━━━━━ Data ━━━━━
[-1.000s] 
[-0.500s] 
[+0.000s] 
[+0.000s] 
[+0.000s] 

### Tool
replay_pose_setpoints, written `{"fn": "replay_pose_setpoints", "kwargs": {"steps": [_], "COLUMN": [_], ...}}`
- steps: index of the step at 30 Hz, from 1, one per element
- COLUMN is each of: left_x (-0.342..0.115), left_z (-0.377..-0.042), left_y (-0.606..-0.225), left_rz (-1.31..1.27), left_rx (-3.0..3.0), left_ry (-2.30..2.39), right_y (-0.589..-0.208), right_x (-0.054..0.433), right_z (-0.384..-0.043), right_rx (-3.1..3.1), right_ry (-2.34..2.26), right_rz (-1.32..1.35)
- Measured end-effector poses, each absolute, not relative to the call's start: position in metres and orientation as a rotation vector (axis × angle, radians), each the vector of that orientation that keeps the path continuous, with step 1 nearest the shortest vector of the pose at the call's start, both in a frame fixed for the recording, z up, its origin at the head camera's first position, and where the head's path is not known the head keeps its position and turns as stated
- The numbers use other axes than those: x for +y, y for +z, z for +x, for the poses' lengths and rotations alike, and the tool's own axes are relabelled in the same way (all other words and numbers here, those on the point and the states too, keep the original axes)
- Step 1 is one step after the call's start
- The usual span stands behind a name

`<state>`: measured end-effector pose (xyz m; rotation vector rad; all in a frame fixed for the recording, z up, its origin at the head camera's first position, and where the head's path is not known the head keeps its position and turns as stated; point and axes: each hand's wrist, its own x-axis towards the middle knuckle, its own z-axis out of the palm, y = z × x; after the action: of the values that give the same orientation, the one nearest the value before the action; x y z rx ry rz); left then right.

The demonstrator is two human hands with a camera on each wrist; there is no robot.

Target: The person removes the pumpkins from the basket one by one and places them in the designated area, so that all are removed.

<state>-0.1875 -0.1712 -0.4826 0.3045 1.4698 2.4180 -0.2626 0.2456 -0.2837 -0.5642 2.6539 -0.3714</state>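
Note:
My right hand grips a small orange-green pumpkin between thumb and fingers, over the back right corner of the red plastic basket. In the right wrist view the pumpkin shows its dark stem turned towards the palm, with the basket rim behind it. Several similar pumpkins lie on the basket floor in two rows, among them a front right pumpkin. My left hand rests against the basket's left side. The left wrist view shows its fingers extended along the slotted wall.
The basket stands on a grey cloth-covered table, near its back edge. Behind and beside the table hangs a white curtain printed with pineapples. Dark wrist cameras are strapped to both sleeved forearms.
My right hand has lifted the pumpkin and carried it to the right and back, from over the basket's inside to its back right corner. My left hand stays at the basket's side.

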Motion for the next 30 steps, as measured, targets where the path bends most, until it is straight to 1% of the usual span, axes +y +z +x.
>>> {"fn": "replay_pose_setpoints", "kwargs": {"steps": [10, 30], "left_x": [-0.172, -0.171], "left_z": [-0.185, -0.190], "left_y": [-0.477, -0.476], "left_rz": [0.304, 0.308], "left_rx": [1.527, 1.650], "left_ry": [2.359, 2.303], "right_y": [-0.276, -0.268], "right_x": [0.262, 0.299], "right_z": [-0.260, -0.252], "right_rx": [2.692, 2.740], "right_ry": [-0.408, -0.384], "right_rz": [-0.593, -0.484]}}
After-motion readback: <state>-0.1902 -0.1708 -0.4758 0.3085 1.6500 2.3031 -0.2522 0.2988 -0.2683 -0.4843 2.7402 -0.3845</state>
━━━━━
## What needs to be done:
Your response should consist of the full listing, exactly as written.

## Final answer:
[-1.000s] 
[-0.500s] 
[+0.000s] 
[+0.000s] 
[+0.000s] 

### Tool
replay_pose_setpoints, written `{"fn": "replay_pose_setpoints", "kwargs": {"steps": [_], "COLUMN": [_], ...}}`
- steps: index of the step at 30 Hz, from 1, one per element
- COLUMN is each of: left_x (-0.342..0.115), left_z (-0.377..-0.042), left_y (-0.606..-0.225), left_rz (-1.31..1.27), left_rx (-3.0..3.0), left_ry (-2.30..2.39), right_y (-0.589..-0.208), right_x (-0.054..0.433), right_z (-0.384..-0.043), right_rx (-3.1..3.1), right_ry (-2.34..2.26), right_rz (-1.32..1.35)
- Measured end-effector poses, each absolute, not relative to the call's start: position in metres and orientation as a rotation vector (axis × angle, radians), each the vector of that orientation that keeps the path continuous, with step 1 nearest the shortest vector of the pose at the call's start, both in a frame fixed for the recording, z up, its origin at the head camera's first position, and where the head's path is not known the head keeps its position and turns as stated
- The numbers use other axes than those: x for +y, y for +z, z for +x, for the poses' lengths and rotations alike, and the tool's own axes are relabelled in the same way (all other words and numbers here, those on the point and the states too, keep the original axes)
- Step 1 is one step after the call's start
- The usual span stands behind a name

`<state>`: measured end-effector pose (xyz m; rotation vector rad; all in a frame fixed for the recording, z up, its origin at the head camera's first position, and where the head's path is not known the head keeps its position and turns as stated; point and axes: each hand's wrist, its own x-axis towards the middle knuckle, its own z-axis out of the palm, y = z × x; after the action: of the values that give the same orientation, the one nearest the value before the action; x y z rx ry rz); left then right.

The demonstrator is two human hands with a camera on each wrist; there is no robot.

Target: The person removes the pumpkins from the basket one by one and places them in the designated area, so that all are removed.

<state>-0.1875 -0.1712 -0.4826 0.3045 1.4698 2.4180 -0.2626 0.2456 -0.2837 -0.5642 2.6539 -0.3714</state>
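Note:
My right hand grips a small orange-green pumpkin between thumb and fingers, over the back right corner of the red plastic basket. In the right wrist view the pumpkin shows its dark stem turned towards the palm, with the basket rim behind it. Several similar pumpkins lie on the basket floor in two rows, among them a front right pumpkin. My left hand rests against the basket's left side. The left wrist view shows its fingers extended along the slotted wall.
The basket stands on a grey cloth-covered table, near its back edge. Behind and beside the table hangs a white curtain printed with pineapples. Dark wrist cameras are strapped to both sleeved forearms.
My right hand has lifted the pumpkin and carried it to the right and back, from over the basket's inside to its back right corner. My left hand stays at the basket's side.
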
Motion for the next 30 steps, as measured, targets where the path bends most, until it is straight to 1% of the usual span, axes +y +z +x.
>>> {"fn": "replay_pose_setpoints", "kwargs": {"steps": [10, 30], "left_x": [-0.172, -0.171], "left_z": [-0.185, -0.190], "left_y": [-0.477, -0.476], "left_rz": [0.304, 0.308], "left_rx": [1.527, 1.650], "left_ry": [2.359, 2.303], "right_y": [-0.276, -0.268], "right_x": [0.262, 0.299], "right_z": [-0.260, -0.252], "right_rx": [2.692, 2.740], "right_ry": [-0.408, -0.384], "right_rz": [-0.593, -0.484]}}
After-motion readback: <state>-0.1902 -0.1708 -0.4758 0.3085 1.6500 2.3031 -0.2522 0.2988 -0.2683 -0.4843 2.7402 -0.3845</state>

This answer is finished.